→ Work to complete: Pictures stay out of the copy; set down each line of the listing below exactly.

→ Provided data:
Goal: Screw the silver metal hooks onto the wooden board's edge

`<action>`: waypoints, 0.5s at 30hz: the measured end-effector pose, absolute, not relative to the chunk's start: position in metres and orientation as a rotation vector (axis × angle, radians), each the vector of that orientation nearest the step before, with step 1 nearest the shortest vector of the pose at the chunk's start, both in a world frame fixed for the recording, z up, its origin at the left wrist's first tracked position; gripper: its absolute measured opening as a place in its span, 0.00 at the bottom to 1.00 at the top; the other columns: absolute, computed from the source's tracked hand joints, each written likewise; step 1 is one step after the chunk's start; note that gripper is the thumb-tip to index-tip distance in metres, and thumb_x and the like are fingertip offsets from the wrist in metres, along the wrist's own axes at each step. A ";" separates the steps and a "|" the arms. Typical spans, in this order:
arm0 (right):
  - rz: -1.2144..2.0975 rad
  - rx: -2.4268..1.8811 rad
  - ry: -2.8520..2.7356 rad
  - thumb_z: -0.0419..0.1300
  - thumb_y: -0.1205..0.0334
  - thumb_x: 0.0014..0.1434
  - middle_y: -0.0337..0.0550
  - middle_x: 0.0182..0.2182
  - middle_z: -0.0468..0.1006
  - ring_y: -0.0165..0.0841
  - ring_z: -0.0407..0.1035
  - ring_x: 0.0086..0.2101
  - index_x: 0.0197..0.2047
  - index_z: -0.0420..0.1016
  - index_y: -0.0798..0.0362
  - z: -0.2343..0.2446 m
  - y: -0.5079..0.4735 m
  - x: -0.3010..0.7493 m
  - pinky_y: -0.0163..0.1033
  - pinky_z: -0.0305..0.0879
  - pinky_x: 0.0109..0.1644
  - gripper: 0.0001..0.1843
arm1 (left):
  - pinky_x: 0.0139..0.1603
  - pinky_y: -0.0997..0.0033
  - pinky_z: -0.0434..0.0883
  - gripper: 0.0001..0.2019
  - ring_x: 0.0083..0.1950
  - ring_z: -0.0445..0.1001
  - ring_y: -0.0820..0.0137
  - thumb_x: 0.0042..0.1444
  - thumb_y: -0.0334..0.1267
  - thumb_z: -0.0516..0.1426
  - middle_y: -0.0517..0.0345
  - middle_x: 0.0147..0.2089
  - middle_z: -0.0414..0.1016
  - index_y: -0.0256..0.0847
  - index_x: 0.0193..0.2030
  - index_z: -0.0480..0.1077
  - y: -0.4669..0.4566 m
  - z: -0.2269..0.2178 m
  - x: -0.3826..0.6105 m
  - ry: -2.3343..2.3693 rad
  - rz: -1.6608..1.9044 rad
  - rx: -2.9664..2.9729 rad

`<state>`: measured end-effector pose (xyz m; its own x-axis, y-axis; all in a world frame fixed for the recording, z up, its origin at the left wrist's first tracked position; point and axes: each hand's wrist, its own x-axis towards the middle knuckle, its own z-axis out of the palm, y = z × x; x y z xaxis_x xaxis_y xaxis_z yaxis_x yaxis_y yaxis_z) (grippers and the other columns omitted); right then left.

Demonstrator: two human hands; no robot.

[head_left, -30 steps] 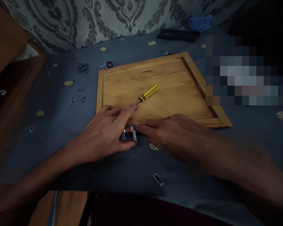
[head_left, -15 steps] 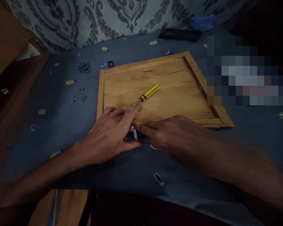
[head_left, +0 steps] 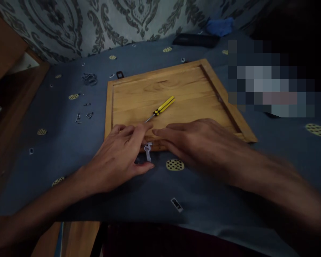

→ Solution for this task:
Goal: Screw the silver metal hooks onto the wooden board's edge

`<action>`: waypoints, 0.5s at 30hz: the measured end-effector pose, absolute, not relative to the chunk's start: position in metres and orientation as a rotation vector (axis × angle, radians), each the vector of that orientation nearest the step before, with step 1 nearest the shortest vector of the pose at the chunk's start, both in a world frame fixed for the recording, z up, its origin at the left wrist's first tracked position; gripper: its absolute measured opening as a place in its span, 0.00 at the bottom to 1.00 at the top; the other columns: absolute, computed from the source's tracked hand joints, each written likewise; step 1 is one step after the chunk's start; note that gripper is the thumb-tip to index-tip distance in metres, and thumb_x and the like are fingertip offsets from the wrist in metres, along the wrist's own axes at each step. A ";" separates the steps and a "|" the arms. Typical spans, in this order:
arm0 (right):
  - rz: -1.2144..2.0975 rad
  - rx: -2.4268..1.8811 rad
  - ry: -2.8520..2.7356 rad
  - thumb_z: -0.0419..0.1300
  - thumb_y: -0.1205..0.0334
  - thumb_x: 0.0014..0.1434
  - middle_y: -0.0337..0.0550
  - middle_x: 0.0182..0.2182
  - middle_z: -0.0468..0.1006
  - ring_y: -0.0165..0.0841
  - ring_z: -0.0407..0.1035
  - ring_x: 0.0086..0.2101
  - index_x: 0.0197..0.2047
  - index_z: -0.0420..0.1016
  - index_y: -0.0798..0.0362
  - z: -0.2343..0.2446 m
  - y: -0.5079..0.4735 m
  - x: -0.3010..0.7493 m
  - pinky_y: -0.0163..0.1033
  - pinky_z: -0.0305..0.0879
  - pinky_x: 0.0109..0.1644
  - gripper: 0.0001..0.1843
arm1 (left):
  - pinky_x: 0.0139..0.1603
  - pinky_y: -0.0997..0.0033
  - pinky_z: -0.0434..0.0883
  - gripper: 0.0001..0.2019
  - ring_x: 0.0083..0.1950
  - ring_z: -0.0445..0.1001
  - ring_y: -0.0820..0.0137
  - thumb_x: 0.0042..0.1444
  - thumb_y: -0.0334..0.1267
  - thumb_z: -0.0516..0.1426
  - middle_y: -0.0517..0.0345
  - middle_x: 0.0147..0.2089
  - middle_z: -0.0414..0.1016
  - index_y: -0.0256..0.0847
  - index_x: 0.0193..0.2030
  - index_z: -0.0480..0.1077
  - y: -0.4669..0.4566 m
  - z: -0.2269..0.2178 m
  - x: -0.3826..0.6105 m
  - ry: -2.3343..2.3693 rad
  - rz: -1.6608..1.9044 rad
  - rx: -2.9664..2.9729 rad

`<state>`: measured end-effector pose (xyz m; its own x-axis, y-axis; all in a world frame fixed for the recording, z up, its origin at the left wrist's first tracked position; point and axes: each hand's wrist, its own x-axis towards the middle knuckle, its own z-axis out of the palm, y = z × x; x y z xaxis_x xaxis_y xaxis_z yaxis_x yaxis_y yaxis_z) (grippers and the other columns omitted); right then left.

Demonstrator: two human hands; no robot.

[head_left, -30 steps] 
[head_left, -15 steps] 
[head_left, +0 steps] 

Work on this exercise has concluded.